**INSTRUCTIONS FOR THE TASK**
Set out exactly every line of the entries below, starting at the line that holds "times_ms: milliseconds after" and stopping after the line that holds "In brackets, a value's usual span".

------ THE INPUT ------

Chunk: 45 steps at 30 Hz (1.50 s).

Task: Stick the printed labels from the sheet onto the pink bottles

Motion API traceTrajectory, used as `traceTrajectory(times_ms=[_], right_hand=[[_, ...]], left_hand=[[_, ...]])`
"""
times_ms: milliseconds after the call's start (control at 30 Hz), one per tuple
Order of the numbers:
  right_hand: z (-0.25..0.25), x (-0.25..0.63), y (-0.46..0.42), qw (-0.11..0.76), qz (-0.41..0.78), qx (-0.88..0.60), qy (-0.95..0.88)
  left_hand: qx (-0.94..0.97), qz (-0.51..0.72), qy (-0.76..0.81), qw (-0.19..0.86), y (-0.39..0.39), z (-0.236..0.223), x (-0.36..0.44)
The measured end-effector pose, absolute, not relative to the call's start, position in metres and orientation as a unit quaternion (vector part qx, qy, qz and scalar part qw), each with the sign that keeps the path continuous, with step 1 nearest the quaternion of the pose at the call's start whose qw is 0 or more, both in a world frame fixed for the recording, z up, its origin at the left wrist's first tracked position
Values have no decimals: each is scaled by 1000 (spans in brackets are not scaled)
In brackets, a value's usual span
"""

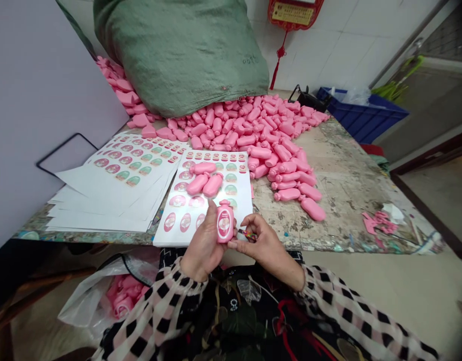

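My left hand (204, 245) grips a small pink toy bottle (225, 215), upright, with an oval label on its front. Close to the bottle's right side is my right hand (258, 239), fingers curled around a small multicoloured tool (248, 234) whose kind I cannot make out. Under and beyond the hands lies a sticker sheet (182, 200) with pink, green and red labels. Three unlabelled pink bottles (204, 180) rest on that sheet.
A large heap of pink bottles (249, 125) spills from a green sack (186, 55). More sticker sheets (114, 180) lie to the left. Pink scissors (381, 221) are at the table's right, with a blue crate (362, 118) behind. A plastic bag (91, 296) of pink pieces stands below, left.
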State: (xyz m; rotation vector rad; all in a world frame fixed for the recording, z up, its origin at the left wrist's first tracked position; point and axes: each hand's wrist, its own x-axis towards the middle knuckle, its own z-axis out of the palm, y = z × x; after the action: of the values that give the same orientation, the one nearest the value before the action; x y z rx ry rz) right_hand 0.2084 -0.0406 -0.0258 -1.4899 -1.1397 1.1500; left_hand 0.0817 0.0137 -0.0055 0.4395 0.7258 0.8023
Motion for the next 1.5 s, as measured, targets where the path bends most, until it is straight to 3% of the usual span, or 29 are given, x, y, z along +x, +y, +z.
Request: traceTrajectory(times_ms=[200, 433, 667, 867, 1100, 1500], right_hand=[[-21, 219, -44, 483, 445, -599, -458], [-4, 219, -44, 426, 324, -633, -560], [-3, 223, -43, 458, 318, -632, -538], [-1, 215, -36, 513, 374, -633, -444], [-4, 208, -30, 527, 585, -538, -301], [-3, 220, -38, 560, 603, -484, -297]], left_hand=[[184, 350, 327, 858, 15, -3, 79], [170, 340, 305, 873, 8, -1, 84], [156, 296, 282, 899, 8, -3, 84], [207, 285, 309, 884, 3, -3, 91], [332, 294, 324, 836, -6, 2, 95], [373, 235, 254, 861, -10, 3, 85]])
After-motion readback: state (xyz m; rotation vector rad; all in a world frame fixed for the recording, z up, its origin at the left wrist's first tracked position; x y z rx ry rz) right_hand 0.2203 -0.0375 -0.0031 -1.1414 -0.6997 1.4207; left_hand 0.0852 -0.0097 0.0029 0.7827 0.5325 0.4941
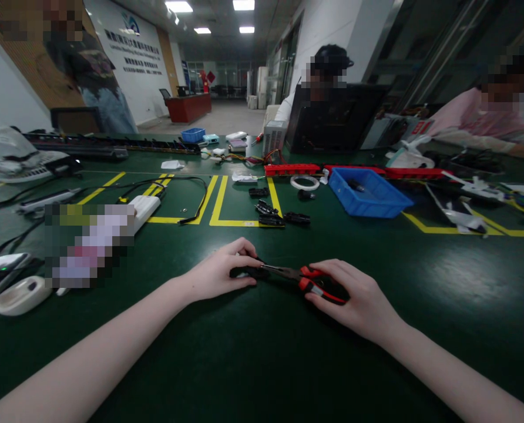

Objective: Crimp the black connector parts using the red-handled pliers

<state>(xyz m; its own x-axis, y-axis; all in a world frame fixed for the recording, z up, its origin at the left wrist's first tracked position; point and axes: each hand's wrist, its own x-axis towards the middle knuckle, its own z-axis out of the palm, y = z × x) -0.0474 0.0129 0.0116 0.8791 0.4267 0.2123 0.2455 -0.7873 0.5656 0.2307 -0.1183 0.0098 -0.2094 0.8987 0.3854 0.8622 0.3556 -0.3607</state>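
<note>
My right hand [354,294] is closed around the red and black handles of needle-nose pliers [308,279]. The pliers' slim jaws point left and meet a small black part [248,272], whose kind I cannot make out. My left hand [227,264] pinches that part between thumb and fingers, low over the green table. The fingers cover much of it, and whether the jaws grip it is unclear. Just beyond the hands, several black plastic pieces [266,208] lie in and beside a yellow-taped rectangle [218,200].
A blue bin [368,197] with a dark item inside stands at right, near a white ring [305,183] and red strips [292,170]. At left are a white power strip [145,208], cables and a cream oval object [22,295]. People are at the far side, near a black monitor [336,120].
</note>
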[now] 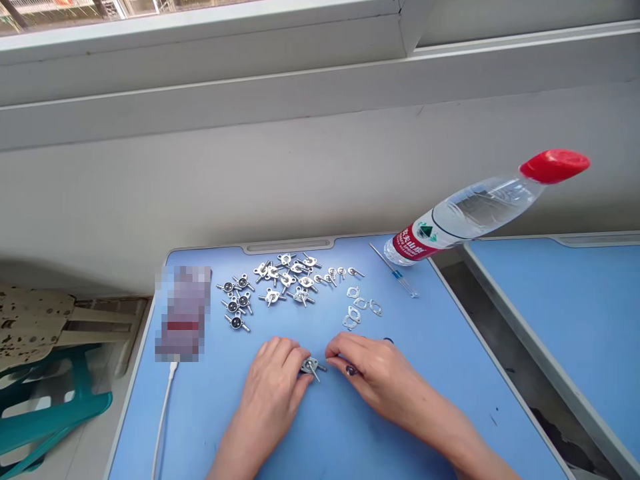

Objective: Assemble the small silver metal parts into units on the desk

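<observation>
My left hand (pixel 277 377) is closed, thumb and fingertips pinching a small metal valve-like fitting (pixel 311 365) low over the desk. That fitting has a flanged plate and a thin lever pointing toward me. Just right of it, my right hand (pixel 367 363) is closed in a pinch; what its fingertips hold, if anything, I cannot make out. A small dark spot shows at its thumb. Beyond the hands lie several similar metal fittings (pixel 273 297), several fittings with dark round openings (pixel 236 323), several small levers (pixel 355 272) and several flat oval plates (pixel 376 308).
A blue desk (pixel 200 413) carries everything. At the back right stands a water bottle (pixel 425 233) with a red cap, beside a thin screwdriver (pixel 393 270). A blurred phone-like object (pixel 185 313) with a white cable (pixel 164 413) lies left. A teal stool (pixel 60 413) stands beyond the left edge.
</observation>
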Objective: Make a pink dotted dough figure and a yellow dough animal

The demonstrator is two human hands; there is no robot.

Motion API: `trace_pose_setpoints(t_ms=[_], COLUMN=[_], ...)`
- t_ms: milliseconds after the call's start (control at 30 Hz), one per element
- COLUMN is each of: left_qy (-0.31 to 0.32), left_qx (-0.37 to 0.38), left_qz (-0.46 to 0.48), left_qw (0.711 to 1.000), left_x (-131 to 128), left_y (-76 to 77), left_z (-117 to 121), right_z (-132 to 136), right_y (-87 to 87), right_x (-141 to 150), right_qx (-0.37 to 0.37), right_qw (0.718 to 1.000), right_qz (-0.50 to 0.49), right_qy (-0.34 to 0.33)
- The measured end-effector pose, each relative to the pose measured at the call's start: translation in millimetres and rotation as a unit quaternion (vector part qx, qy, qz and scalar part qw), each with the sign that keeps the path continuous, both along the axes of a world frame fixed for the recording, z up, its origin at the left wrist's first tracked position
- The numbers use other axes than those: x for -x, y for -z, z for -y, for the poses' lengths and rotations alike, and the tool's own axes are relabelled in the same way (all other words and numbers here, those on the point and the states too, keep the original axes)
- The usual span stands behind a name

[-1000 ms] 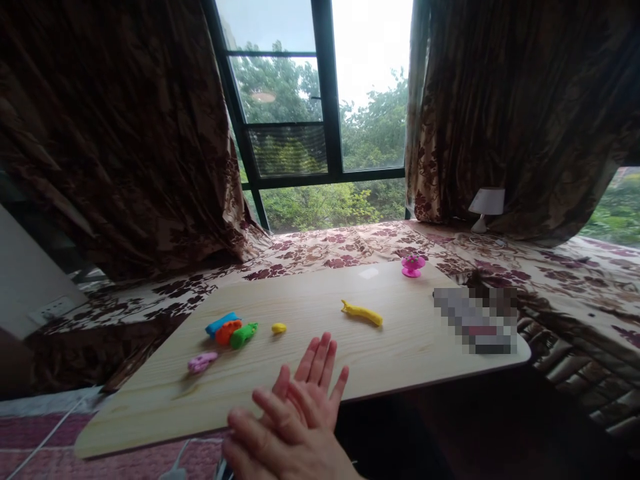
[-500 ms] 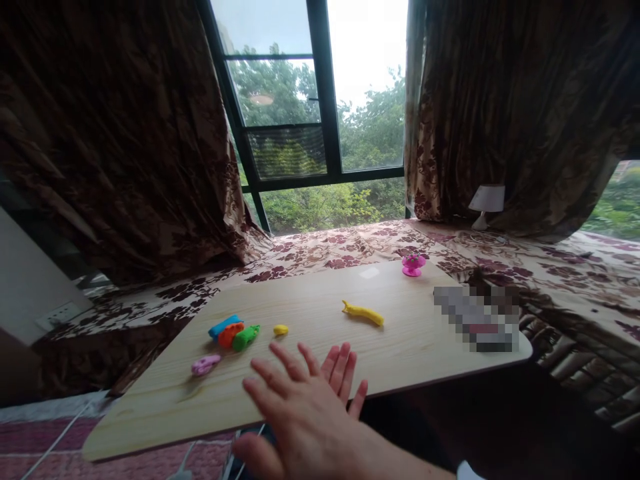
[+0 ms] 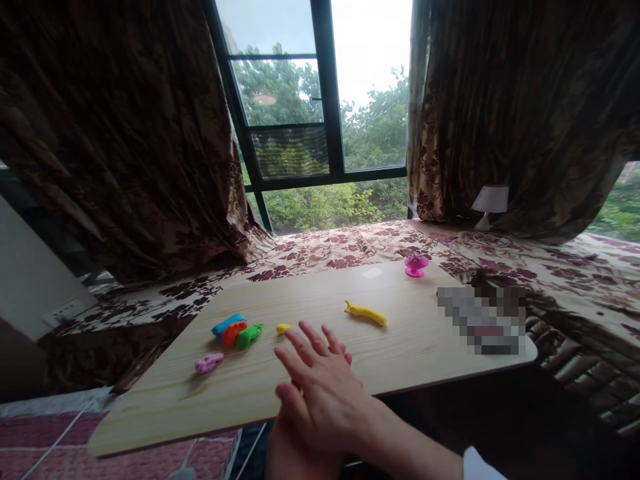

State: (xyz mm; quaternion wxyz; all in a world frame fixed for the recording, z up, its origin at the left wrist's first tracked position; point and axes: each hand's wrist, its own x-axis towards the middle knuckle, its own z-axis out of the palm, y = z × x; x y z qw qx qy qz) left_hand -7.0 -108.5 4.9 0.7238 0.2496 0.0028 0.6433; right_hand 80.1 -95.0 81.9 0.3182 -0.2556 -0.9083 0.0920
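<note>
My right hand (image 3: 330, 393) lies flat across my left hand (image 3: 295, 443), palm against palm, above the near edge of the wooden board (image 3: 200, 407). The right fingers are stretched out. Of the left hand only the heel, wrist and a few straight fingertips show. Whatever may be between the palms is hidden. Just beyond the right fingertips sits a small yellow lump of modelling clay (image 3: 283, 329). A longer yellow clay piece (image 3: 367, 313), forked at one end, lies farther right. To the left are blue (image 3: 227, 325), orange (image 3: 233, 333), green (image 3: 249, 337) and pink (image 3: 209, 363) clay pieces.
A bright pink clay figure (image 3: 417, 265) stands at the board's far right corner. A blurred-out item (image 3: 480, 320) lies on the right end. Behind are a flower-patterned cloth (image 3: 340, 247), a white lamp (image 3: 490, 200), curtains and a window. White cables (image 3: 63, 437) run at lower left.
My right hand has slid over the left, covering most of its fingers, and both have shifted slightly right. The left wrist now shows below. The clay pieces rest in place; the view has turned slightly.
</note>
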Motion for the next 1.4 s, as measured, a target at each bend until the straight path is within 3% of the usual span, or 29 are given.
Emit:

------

**WRITTEN ANSWER**
times_ms: milliseconds after the call's start (control at 30 Hz), one per tuple
Order of the numbers:
  right_hand: z (-0.25..0.25), x (-0.25..0.63), y (-0.46..0.42), qw (-0.11..0.76), qz (-0.41..0.78), qx (-0.88..0.60), qy (-0.95..0.88)
  left_hand: qx (-0.94..0.97), qz (-0.51..0.72), qy (-0.76..0.81), qw (-0.19..0.86), y (-0.39..0.39), z (-0.236..0.223), x (-0.36..0.44)
The measured end-effector pose, absolute, not relative to the call's start, position in metres and orientation as a unit quaternion (vector part qx, qy, qz and scalar part qw), each with the sign that keeps the path continuous, with step 1 nearest the quaternion of the pose at the call's start whose qw is 0 or more, both in a world frame fixed for the recording, z up, its origin at the left wrist's first tracked position
Values have no decimals: each is scaled by 1000 (spans in brackets are not scaled)
In brackets, a value's usual span

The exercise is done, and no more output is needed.